Overall, the Bank said emissions – from powering its buildings, printing banknotes and air travel – were reduced by 53% in 2020-2021.

This is the biggest drop in its carbon footprint in a single year since the Bank started measuring this five years ago.

He expects part of the reduction in carbon emissions to come as restrictions on international travel relax and air travel resumes.

But he stressed that he remains on track to meet his carbon target by 2030 and also pledged this year to be net zero by 2050 at the latest.

Bank Governor Andrew Bailey said: “Despite the challenges posed by Covid, we have delivered on our climate commitments.”

He added: “As we look to a decade that climate science says must implement real climate action, the Bank of England will continue to play its role.

“Key to our success will be turning new climate-related work, such as disclosures and monitoring expectations, into day-to-day operations.

“This year’s report represents another big step on this journey.

The Bank’s report also showed that the carbon footprint of its corporate bond portfolio – which doubled in its emergency response to the pandemic – was reduced by 9%.

He said this was not due to the impact of the pandemic, but reflected reductions in emissions from emitting companies.

But the sustainable economy campaign group Positive Money called on the bank to step up its efforts after claiming the report showed its asset purchases were funding 3Cs of global warming – double the 1.5C target it was targeting. the British government is committed via the Paris Agreement.

David Barmes, Senior Economist at Positive Money, said: “Although it is taking steps in the right direction, the Bank needs to show more ambition and leadership ahead of the COP26 climate conference.

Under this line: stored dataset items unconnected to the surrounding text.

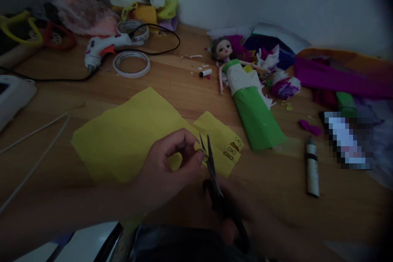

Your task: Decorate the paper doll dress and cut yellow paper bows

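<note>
Scissors (211,163) cut yellow paper (123,139) pinched in left fingers (196,155).

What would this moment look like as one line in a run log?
left hand: pinching yellow paper | right hand: holding scissors, blades open at paper edge | nearby: doll, marker, glue gun

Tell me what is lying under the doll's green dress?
Under the green dress only the wooden table shows around its edges, with the doll on her back. Her legs are covered by the dress, so they cannot be seen.
</note>
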Demonstrator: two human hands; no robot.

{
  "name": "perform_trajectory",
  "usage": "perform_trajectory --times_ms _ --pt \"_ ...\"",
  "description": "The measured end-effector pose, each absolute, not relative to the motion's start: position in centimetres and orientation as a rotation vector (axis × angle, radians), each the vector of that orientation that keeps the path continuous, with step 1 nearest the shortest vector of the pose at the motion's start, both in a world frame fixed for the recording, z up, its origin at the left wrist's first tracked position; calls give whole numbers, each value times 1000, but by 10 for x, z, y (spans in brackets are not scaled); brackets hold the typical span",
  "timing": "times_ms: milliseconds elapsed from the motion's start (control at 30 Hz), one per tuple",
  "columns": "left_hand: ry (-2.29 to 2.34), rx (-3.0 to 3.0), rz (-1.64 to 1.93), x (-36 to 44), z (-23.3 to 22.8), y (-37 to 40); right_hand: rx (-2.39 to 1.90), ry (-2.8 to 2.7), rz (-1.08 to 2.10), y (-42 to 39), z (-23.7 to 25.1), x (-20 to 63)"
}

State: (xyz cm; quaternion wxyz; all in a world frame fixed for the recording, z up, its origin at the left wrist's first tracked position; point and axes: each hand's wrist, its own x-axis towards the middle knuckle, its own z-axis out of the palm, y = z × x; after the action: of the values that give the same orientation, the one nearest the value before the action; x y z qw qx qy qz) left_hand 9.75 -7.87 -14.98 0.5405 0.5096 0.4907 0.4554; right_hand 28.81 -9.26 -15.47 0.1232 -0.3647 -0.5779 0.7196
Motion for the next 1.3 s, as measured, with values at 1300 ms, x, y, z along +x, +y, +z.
perform_trajectory --times_ms 1300 --pt "1156 1199 1077 95 -150 -79 -1073 -1701 2077 -91 -156 289"
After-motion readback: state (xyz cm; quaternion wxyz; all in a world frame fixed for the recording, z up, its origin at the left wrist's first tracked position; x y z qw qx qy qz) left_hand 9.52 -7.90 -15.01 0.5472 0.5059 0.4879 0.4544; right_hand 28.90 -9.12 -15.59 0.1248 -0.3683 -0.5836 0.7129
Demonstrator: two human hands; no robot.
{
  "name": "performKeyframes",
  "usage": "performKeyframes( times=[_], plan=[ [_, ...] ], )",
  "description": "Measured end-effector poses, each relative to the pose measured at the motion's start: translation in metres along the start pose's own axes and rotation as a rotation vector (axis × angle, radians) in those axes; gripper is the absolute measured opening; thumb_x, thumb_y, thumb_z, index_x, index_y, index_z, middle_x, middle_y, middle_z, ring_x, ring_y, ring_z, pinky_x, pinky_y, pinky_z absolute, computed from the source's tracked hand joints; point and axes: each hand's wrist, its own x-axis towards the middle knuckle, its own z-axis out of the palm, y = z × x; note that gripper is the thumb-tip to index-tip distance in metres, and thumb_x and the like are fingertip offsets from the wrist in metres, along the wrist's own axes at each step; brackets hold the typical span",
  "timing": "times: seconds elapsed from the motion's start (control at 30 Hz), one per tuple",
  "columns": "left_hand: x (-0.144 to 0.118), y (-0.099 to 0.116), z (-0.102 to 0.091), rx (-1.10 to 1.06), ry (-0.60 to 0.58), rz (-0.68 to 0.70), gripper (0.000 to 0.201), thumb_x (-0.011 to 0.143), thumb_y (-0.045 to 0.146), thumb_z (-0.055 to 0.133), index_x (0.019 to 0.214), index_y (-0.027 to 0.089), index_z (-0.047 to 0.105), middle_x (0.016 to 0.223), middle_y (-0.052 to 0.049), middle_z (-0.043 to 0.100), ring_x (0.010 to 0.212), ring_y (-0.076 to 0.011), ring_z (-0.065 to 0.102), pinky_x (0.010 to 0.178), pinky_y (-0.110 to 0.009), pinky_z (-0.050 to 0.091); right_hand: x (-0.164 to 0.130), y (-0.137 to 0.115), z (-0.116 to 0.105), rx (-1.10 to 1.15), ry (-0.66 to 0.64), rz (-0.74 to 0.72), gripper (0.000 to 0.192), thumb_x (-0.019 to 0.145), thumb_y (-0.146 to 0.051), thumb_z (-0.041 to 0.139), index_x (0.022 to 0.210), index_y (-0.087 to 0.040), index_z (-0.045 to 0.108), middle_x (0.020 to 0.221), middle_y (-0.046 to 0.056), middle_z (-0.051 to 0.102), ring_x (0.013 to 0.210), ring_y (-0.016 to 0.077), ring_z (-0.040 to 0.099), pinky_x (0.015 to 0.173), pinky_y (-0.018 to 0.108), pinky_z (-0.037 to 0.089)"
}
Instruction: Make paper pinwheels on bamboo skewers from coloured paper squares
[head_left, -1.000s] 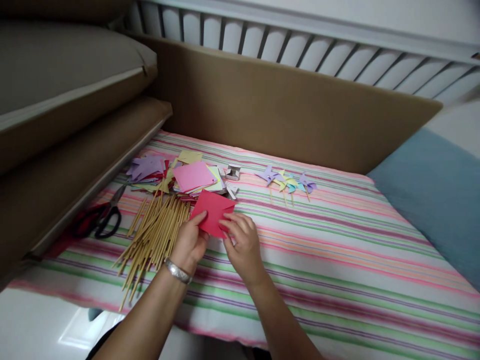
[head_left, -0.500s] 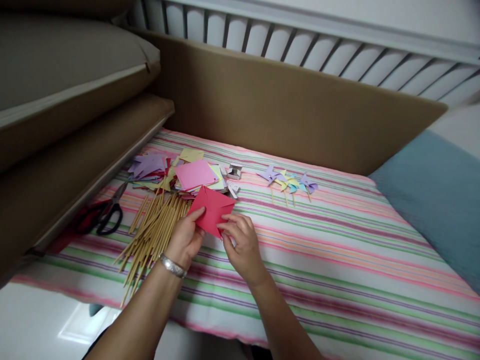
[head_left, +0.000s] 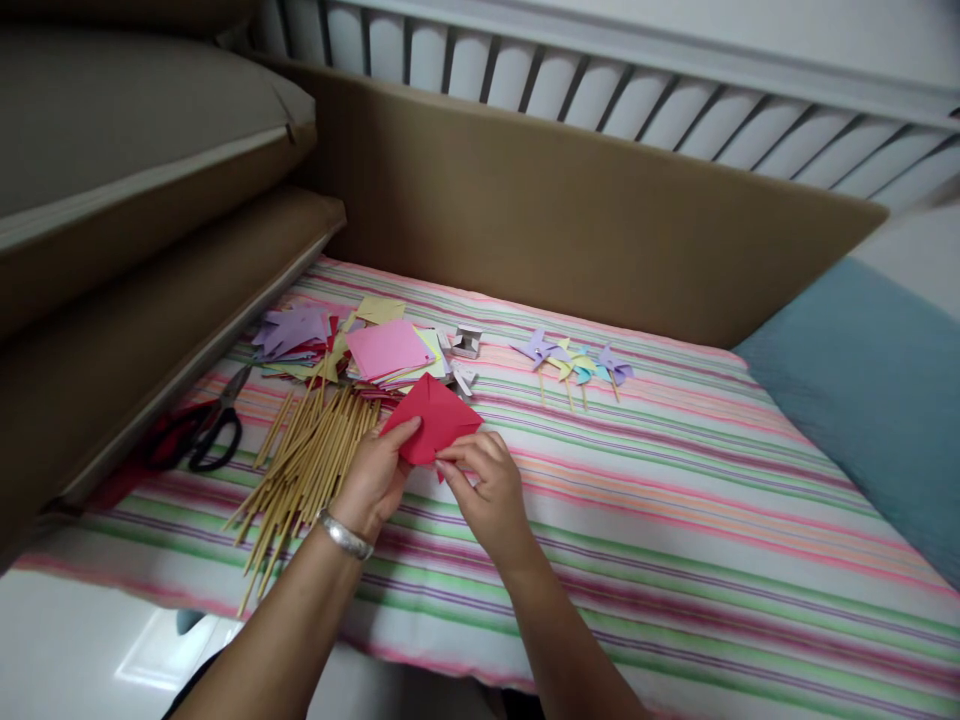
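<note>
A red paper square (head_left: 435, 418) is pinched between both hands just above the striped cloth (head_left: 675, 520). My left hand (head_left: 375, 478), with a silver bracelet on the wrist, grips its near left edge. My right hand (head_left: 486, 490) pinches its near right edge, where a flap is folded. A heap of wooden sticks (head_left: 307, 470) lies directly left of my left hand. Behind the red square sits a stack of coloured paper squares (head_left: 386, 352) with a pink one on top.
Black-handled scissors (head_left: 202, 430) lie at the far left by the brown cushions (head_left: 150, 300). Several small finished paper pinwheels (head_left: 574, 365) lie behind to the right. A small grey box (head_left: 466, 342) sits near the paper stack. A blue pillow (head_left: 877, 390) is at right.
The red square has been turned a little and folded flatter between my fingers. My hands stayed in nearly the same place.
</note>
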Motion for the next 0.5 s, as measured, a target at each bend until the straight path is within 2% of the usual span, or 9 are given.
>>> performKeyframes(
  times=[0.23,0.5],
  plan=[
    [-0.008,-0.007,0.010,0.108,-0.010,0.011,0.020,0.054,0.016,0.076,0.072,0.011,0.068,0.065,-0.004,0.070,0.057,-0.0131,0.061,0.057,-0.023,0.048,0.002,0.003,0.000,0.083,0.059,0.266,0.004,0.074,-0.022,0.063,0.070,-0.021,0.063,0.069,-0.001,0.060,0.067,0.0144,0.054,0.063,0.027,0.044],
    [-0.010,-0.011,0.012,0.188,-0.009,0.005,0.025,0.052,0.021,0.077,0.072,0.011,0.067,0.065,-0.005,0.068,0.055,-0.0145,0.060,0.054,-0.025,0.048,0.003,0.008,0.000,0.093,0.077,0.388,0.010,0.075,-0.028,0.058,0.070,-0.020,0.063,0.070,0.000,0.063,0.064,0.0141,0.056,0.061,0.026,0.044]
  ],
)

“Building on existing policies, which focus on collecting more data, will not be enough. “

Last month, the Bank pledged to make its corporate bond purchase program “greener”, setting targets for overall issuance of its holdings, as well as investing in corporate bonds. green businesses when available.

It has come under pressure in recent years to factor carbon emissions into its holdings of corporate bonds.

The Bank is investing £ 20bn in corporate debt as part of its massive £ 895bn bond-buying quantitative easing program.

The Bank also recently announced its first stress test to examine the resilience of Britain’s largest banks and insurers to climate change risks over the next 30 years.